(Data begins)

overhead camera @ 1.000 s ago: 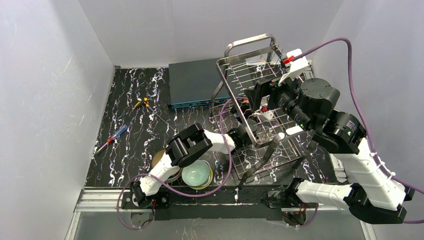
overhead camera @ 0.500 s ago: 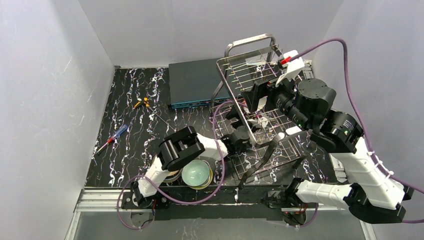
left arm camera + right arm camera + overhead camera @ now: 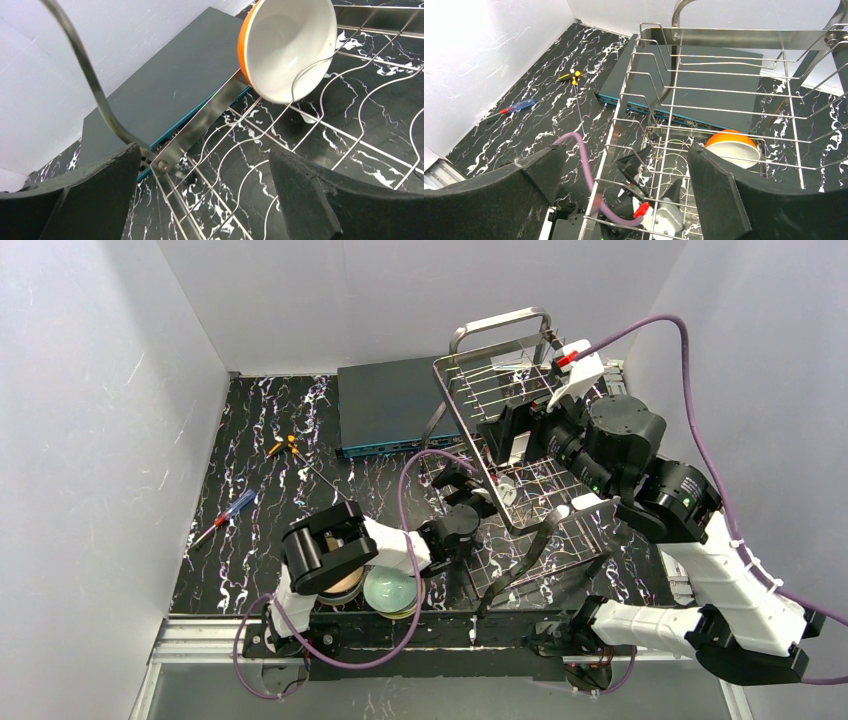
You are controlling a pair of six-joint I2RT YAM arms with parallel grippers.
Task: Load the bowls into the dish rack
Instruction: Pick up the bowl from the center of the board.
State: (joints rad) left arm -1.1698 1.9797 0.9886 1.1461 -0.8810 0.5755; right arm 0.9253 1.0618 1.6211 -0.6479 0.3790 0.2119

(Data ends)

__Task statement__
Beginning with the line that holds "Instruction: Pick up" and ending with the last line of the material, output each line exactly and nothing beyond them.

__Answer to the exercise__
Instruction: Pick up the bowl from the center of the board.
State: (joints rad) left arm -1.1698 1.9797 0.9886 1.1461 -0.8810 0.5755; right arm 0.9253 1.0618 1.6211 -0.6479 0.3790 0.2119

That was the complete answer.